**WHAT IS BEING ASKED:** Search the listing below for the string "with" and copy every line where it occurs.

[INPUT DATA]

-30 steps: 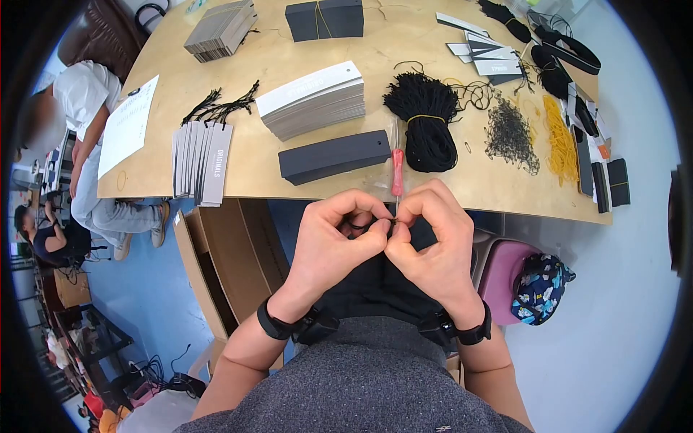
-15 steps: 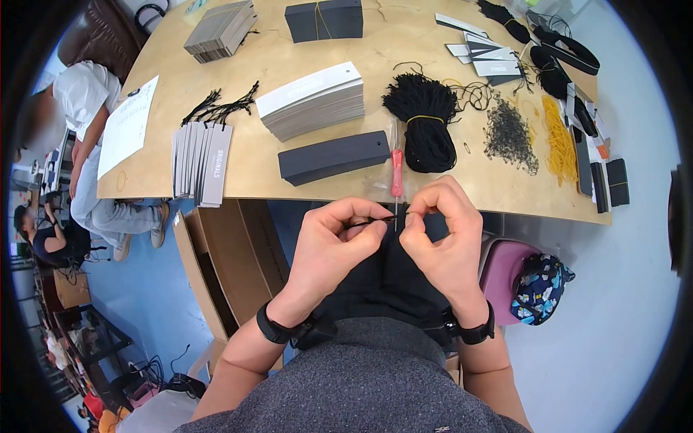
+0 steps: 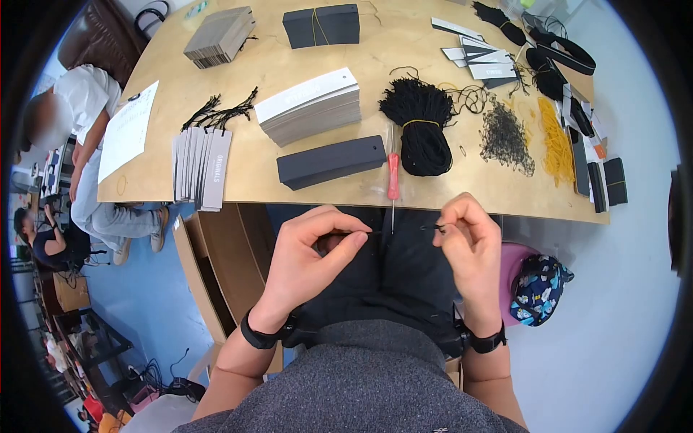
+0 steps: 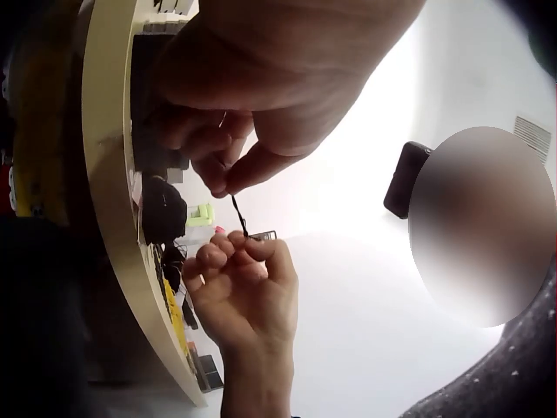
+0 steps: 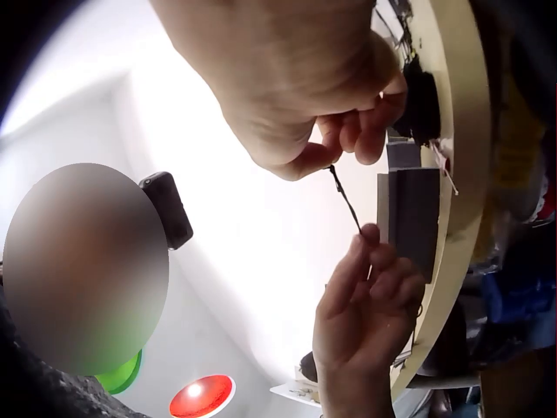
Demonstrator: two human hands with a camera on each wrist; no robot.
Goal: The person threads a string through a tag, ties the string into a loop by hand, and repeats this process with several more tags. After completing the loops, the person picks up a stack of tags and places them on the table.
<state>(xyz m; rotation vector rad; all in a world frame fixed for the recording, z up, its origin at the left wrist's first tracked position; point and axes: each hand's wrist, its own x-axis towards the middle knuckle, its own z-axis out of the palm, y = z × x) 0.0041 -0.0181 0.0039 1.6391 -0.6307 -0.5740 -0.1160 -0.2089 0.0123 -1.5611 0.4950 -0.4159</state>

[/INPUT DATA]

**SOLUTION:**
Demonstrator: two human hands with a camera on each wrist; no robot.
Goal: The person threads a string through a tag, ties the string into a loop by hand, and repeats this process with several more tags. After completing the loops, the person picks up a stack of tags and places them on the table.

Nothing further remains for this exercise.